Start of LISTED ENTRIES
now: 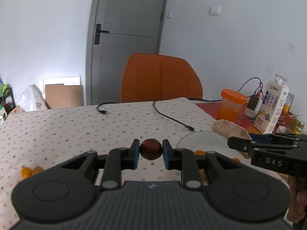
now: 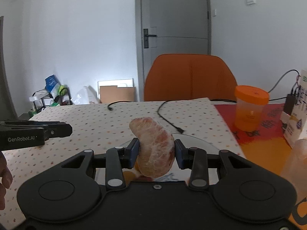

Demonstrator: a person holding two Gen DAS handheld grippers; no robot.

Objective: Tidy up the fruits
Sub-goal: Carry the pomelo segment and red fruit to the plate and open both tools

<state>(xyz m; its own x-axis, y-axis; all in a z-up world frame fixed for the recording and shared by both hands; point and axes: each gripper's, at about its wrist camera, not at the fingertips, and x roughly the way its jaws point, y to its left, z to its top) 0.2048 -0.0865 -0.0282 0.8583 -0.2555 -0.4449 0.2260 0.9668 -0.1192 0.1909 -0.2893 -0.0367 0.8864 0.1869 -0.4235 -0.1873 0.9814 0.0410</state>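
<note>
Left tool (image 1: 150, 151): nearest in the left wrist view, its blue pads are clamped on a small dark red fruit (image 1: 150, 149), held above the bench.
Right tool (image 2: 156, 151): its pads are pressed on a peeled citrus segment (image 2: 154, 149), pale pink with white threads, standing upright between them.
Small orange fruits (image 1: 30, 171): they lie on the dotted cloth (image 1: 76, 126), at the left, partly hidden behind the left tool.
Glass plate (image 1: 199, 140): it lies on the cloth under the right tool.
Black cable (image 1: 170, 117): it runs across the cloth beyond the plate.
Orange cup (image 2: 249, 107): it stands on the red mat at the right.
Orange chair (image 1: 161, 78): behind the bench, before a grey door.
</note>
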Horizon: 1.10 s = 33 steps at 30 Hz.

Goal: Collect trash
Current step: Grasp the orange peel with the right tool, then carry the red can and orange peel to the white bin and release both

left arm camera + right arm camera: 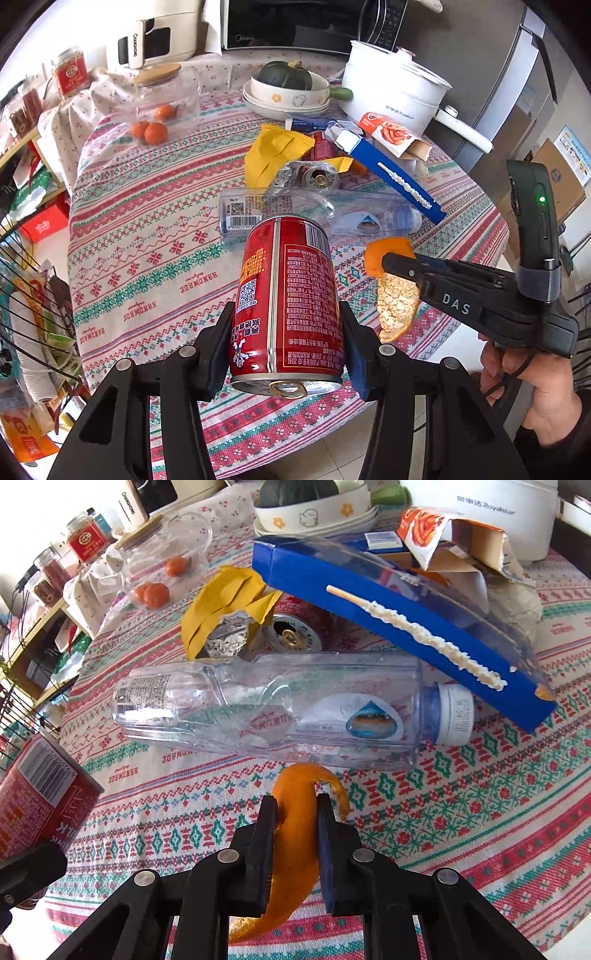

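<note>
My left gripper [286, 325] is shut on a red drink can [290, 295] and holds it above the near edge of the patterned tablecloth [147, 258]. The can also shows in the right wrist view [40, 801] at the left. My right gripper [295, 805] is shut on an orange peel [295, 834], lifted just above the cloth; the peel also shows in the left wrist view [395, 291]. Beyond lie a crushed clear plastic bottle [277, 709], a yellow wrapper [221, 598], a second red can [299, 627], a blue box [406, 627] and a torn snack carton [443, 531].
A glass jar with tangerines [162, 107], stacked bowls holding a squash [288, 88], a white pot [391, 85] and a microwave [295, 22] stand at the table's far side. A wire rack with bags [33, 314] is at the left, below table level.
</note>
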Motion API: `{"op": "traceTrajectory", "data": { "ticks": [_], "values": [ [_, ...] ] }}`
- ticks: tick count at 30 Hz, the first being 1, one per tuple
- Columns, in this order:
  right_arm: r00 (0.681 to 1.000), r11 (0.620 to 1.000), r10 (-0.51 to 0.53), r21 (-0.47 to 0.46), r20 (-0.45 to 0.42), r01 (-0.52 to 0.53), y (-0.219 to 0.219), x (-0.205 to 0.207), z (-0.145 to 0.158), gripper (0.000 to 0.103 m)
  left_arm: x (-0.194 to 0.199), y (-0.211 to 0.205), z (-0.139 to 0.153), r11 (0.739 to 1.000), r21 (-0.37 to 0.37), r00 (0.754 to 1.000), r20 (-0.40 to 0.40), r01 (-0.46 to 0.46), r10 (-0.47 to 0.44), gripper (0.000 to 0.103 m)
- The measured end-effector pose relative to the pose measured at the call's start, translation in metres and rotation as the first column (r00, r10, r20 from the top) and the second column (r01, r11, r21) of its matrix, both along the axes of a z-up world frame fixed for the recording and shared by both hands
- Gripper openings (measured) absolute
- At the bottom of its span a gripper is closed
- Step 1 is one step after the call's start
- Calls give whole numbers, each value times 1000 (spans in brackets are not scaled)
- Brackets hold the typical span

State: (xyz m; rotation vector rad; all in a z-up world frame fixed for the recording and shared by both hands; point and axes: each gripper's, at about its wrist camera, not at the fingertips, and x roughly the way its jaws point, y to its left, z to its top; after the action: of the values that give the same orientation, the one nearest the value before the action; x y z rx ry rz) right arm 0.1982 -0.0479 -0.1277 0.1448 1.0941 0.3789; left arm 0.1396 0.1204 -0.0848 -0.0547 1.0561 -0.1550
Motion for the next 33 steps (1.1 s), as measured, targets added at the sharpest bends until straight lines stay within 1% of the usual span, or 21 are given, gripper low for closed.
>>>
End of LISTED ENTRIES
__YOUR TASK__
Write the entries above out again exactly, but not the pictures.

__WRITTEN ANSWER__
now: 
now: 

Demonstrator: a person holding two Gen DAS handheld grippers; no robot.

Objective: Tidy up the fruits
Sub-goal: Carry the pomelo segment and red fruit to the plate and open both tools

<state>(xyz m; its own x-axis, y-axis; all in a z-up world frame fixed for the recording and shared by both hands; point and axes: each gripper's, at about its wrist camera, not at the fingertips, and x roughly the way its jaws point, y to its left, z to its top) 0.2048 -0.0865 -0.0282 0.8583 -0.2555 -0.4449 0.2260 0.9668 -0.1192 0.1909 -0.2893 -0.0367 0.8864 0.1869 -0.4235 -0.1873 0.9814 0.0410</state>
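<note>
Left tool (image 1: 150, 151): nearest in the left wrist view, its blue pads are clamped on a small dark red fruit (image 1: 150, 149), held above the bench.
Right tool (image 2: 156, 151): its pads are pressed on a peeled citrus segment (image 2: 154, 149), pale pink with white threads, standing upright between them.
Small orange fruits (image 1: 30, 171): they lie on the dotted cloth (image 1: 76, 126), at the left, partly hidden behind the left tool.
Glass plate (image 1: 199, 140): it lies on the cloth under the right tool.
Black cable (image 1: 170, 117): it runs across the cloth beyond the plate.
Orange cup (image 2: 249, 107): it stands on the red mat at the right.
Orange chair (image 1: 161, 78): behind the bench, before a grey door.
</note>
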Horizon: 1.10 s = 33 steps at 30 Hz.

Goal: Collect trash
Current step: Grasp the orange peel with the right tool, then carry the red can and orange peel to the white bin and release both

left arm camera + right arm camera: 

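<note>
My left gripper [286, 325] is shut on a red drink can [290, 295] and holds it above the near edge of the patterned tablecloth [147, 258]. The can also shows in the right wrist view [40, 801] at the left. My right gripper [295, 805] is shut on an orange peel [295, 834], lifted just above the cloth; the peel also shows in the left wrist view [395, 291]. Beyond lie a crushed clear plastic bottle [277, 709], a yellow wrapper [221, 598], a second red can [299, 627], a blue box [406, 627] and a torn snack carton [443, 531].
A glass jar with tangerines [162, 107], stacked bowls holding a squash [288, 88], a white pot [391, 85] and a microwave [295, 22] stand at the table's far side. A wire rack with bags [33, 314] is at the left, below table level.
</note>
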Motion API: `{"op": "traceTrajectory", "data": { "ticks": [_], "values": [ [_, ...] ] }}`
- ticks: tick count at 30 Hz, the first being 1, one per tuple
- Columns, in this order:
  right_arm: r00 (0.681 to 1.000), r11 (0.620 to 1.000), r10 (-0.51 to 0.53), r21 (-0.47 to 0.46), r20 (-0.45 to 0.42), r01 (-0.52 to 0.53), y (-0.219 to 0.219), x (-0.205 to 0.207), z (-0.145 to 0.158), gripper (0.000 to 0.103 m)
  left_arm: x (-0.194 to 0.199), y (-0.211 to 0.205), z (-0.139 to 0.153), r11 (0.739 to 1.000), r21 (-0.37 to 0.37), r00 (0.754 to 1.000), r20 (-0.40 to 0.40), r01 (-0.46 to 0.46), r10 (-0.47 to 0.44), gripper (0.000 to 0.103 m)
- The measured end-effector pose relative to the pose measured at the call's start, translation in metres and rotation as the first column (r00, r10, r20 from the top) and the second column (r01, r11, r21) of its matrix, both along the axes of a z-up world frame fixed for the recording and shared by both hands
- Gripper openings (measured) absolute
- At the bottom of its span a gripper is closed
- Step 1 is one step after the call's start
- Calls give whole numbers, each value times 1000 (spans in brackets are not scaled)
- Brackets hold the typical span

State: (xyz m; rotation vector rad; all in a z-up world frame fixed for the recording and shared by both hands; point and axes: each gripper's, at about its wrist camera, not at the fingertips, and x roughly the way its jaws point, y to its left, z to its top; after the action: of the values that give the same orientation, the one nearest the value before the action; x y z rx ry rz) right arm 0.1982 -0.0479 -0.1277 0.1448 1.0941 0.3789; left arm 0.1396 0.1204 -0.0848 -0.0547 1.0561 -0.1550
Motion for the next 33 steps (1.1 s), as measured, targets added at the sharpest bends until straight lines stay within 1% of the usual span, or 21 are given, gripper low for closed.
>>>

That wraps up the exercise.